**Instructions for the task:** Say nothing but the number of lines below in which the string "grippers" appears.

**Data provided:**
######

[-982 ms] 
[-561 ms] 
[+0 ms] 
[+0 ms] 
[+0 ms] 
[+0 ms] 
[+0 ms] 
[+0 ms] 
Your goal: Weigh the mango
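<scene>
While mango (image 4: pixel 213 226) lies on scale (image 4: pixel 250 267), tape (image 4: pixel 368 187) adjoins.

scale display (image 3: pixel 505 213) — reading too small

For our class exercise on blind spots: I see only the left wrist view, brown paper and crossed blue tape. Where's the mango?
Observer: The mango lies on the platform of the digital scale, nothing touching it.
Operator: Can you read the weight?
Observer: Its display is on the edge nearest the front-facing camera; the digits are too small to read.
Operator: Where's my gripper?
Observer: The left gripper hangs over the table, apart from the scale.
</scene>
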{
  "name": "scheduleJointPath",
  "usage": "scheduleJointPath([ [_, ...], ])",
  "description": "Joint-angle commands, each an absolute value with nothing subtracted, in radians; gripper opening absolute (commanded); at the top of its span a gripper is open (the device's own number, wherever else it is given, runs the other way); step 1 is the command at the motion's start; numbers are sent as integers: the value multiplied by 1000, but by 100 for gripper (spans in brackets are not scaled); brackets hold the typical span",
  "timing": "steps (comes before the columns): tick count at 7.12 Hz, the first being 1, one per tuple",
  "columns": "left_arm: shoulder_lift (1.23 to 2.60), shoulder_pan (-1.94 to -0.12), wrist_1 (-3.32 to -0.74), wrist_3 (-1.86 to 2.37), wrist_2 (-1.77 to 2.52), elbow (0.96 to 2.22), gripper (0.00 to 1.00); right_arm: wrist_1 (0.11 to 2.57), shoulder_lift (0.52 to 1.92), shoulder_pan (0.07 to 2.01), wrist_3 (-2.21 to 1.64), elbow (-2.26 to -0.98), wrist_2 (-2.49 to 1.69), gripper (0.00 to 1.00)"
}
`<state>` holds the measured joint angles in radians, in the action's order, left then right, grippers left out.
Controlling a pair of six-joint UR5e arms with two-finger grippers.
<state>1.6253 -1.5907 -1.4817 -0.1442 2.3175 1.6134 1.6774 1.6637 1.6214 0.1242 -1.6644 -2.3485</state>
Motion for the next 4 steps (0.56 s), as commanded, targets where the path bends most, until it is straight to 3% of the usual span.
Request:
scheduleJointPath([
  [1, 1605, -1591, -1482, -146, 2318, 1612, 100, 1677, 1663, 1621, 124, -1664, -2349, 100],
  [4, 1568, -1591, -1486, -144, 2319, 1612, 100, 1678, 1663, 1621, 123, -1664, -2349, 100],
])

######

**Response to the exercise:** 2